Com o novo Plano de Contribuição Definida, por meio do qual o funcionário pagará mensalmente o suficiente para ter uma remuneração já pré-determinada, o déficit da Fundação Real Grandeza poderá ser reduzido. De acordo com o presidente da Eletrobrás, um estudo atuarial feito por uma empresa de consultoria aponta que, com as contribuições definidas, o déficit pode cair para R$ 874 milhões.

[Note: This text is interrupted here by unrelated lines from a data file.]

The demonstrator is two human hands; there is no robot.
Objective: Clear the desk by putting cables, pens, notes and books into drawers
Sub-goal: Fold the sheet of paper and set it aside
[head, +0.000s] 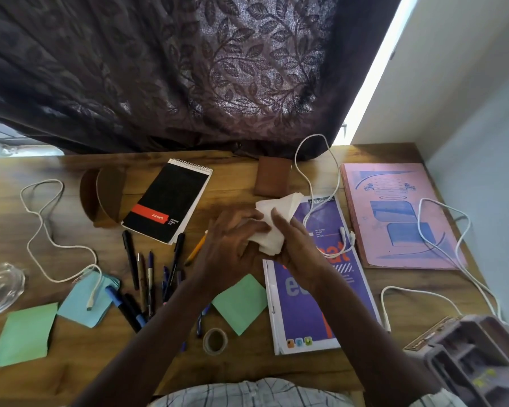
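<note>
Holding a stack of white notes (273,214) in both hands over the middle of the desk (235,177).
My left hand (229,242) curls its fingers over the near side of the stack and my right hand (297,248) cups it from the right, thumb laid across the top; both grasp it; pens (147,274) lie scattered to the left of my hands, toward the front edge; a black spiral pad (168,198) sits behind them, nearer the back edge; a purple notebook (306,304) lies beneath my right wrist, a white cable (314,171) looping over its far end; a pink book (394,212) lies by the right edge; a green note (241,301) rests just left of the notebook.
</note>
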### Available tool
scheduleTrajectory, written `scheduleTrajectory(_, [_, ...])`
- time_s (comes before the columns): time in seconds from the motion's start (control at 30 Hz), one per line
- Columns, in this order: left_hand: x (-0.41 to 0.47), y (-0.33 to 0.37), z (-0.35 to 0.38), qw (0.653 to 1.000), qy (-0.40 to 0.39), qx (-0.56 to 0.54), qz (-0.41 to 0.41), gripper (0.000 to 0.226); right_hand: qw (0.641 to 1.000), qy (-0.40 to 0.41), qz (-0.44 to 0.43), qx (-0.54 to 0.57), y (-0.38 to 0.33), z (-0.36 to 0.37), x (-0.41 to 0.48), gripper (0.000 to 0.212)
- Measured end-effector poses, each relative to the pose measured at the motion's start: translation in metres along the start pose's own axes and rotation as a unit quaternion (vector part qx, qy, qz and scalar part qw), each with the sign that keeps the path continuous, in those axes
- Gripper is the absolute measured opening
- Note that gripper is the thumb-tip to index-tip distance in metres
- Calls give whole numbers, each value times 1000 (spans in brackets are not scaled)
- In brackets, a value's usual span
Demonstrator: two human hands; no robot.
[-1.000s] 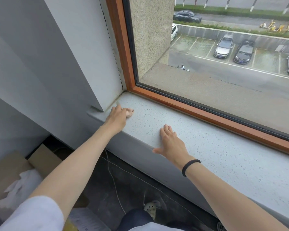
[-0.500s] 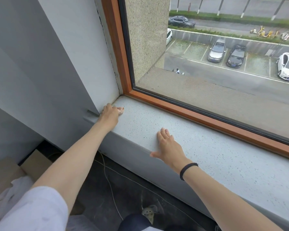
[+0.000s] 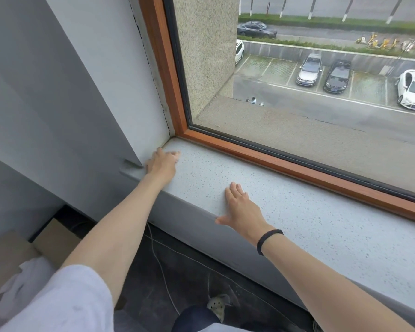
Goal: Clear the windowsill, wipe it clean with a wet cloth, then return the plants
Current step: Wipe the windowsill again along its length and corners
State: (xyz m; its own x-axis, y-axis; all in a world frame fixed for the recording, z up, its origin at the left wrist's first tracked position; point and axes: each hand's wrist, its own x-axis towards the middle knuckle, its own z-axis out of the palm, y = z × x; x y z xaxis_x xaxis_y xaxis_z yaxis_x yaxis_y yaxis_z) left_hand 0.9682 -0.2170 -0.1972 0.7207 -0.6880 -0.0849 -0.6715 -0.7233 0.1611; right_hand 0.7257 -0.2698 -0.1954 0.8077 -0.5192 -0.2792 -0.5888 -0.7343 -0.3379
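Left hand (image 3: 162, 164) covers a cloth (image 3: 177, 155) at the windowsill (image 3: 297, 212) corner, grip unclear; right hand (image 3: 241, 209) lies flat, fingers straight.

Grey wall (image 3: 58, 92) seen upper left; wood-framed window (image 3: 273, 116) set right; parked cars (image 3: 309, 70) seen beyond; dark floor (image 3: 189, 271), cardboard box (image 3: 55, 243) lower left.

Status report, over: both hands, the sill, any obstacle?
Left hand grips small pale cloth at wall-side corner of speckled grey windowsill. Right hand flat, open, on sill. No plants in view.
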Motion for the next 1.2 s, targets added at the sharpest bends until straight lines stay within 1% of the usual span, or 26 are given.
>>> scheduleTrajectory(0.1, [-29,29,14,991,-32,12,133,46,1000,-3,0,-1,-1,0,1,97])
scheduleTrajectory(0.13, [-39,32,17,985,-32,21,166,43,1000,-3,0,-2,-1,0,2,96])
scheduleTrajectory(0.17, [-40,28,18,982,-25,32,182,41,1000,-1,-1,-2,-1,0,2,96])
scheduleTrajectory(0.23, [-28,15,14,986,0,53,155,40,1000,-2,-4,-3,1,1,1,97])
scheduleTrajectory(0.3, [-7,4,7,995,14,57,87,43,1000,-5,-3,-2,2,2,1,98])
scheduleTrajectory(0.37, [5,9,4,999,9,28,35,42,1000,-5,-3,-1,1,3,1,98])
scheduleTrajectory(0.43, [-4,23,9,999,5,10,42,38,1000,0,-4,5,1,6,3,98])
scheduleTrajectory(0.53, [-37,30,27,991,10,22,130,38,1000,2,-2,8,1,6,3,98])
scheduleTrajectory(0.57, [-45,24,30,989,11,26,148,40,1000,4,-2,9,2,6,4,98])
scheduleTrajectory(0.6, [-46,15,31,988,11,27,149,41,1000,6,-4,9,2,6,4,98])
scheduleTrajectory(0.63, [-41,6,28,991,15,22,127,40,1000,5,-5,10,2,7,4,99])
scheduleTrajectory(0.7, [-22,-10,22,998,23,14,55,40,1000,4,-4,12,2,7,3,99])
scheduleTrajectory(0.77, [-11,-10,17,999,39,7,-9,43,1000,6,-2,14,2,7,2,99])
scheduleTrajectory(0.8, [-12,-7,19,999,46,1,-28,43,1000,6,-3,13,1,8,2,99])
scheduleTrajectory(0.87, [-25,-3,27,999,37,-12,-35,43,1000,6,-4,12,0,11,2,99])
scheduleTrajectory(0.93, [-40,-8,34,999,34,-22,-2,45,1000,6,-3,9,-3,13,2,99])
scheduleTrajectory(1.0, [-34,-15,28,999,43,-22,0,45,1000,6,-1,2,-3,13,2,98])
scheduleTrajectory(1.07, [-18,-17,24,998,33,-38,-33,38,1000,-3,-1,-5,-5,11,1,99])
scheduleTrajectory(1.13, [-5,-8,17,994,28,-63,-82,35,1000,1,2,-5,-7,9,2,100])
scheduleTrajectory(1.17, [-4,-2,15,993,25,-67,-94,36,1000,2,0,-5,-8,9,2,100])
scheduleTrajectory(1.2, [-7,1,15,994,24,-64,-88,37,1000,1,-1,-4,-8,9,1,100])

O novo plano implicará no aumento da contribuição dos funcionários e da própria empresa. A solução do problema atuarial da Fundação Real Grandeza só será viável se 70% dos 4 mil associados ao fundos aderirem à nova proposta. Soluções semelhantes já foram aplicadas nos fundos de pensão da Companhia de Eletricidade do Paraná (Copel), Companhia Paulista de Força e Luz (CPFL), Cemig e Cesp. "Em todas as empresas houve adesão", afirmou Sampaio.